Par Philippe Voarino

Il y a vingt ans que je passais pour la première fois le seuil du vieux dojo d’O Sensei à Iwama. J’étais un jeune professeur d’Aikido inexpérimenté, deuxième dan, sûr de ses connaissances, comme on l’est avant que la vie ne vous enseigne un peu l’humilité.

Je n’oublierai pas ce premier cours. J’attendais comme je l’avais appris que mon partenaire attaque avec shomen uchi et j’appliquais alors ikkyo omote. Je fis cela deux fois, trois fois peut-être avant que ne claque un « damé ! » sonore qui était, sans que je m’en doute alors, le signal et le début de la remise en question de tout ce que je croyais savoir en Aikido.
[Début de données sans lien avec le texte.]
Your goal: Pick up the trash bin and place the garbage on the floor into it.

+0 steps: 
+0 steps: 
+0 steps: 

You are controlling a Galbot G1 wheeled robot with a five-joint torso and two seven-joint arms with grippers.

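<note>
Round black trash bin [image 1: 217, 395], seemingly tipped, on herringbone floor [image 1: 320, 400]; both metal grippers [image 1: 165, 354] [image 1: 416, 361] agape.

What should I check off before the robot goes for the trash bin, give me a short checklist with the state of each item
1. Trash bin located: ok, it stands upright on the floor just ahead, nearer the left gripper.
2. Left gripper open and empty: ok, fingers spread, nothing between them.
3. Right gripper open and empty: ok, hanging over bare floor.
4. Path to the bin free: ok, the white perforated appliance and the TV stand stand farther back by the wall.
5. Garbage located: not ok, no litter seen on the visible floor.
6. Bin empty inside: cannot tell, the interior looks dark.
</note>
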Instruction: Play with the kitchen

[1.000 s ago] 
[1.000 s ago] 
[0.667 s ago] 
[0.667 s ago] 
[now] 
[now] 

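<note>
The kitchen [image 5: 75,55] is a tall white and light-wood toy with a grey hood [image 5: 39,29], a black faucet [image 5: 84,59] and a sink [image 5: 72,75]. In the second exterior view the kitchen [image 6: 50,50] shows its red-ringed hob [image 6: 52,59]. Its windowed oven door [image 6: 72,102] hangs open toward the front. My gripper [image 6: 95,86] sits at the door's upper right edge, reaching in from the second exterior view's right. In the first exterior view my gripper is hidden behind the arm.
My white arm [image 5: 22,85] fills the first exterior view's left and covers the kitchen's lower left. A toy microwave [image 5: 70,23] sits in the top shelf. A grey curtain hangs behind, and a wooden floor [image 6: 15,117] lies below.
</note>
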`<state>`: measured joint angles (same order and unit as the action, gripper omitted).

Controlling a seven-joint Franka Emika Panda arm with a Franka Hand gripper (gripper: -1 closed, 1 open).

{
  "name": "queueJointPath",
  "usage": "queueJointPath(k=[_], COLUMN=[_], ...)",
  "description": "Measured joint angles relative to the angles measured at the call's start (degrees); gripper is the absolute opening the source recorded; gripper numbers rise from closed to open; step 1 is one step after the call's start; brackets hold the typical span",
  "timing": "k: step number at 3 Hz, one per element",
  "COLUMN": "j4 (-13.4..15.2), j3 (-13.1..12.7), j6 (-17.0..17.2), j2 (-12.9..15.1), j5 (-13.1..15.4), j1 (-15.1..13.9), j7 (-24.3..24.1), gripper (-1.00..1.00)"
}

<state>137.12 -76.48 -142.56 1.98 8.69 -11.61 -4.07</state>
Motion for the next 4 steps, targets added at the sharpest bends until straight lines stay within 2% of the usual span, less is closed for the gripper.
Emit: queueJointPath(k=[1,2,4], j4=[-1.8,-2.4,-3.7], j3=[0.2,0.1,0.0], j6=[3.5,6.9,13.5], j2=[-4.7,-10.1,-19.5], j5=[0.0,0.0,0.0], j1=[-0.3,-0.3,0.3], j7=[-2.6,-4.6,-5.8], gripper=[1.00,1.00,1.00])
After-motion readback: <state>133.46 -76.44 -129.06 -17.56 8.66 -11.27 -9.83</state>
Damé ! Ca ne va pas ! Morihiro SAITO venait d’interrompre le cours. Tout le monde à genoux et me voilà au milieu de ce cercle, prié de reproduire mon erreur. Maître SAITO m’arrêta bien vite et expliqua qu’O Sensei faisait toujours ikkyo omote en attaquant le premier, et que cette technique n’était pas réalisable directement si j’attendais l’attaque d’aite. C’est moi au contraire qui devais attaquer et contrôler avec ikkyo omote.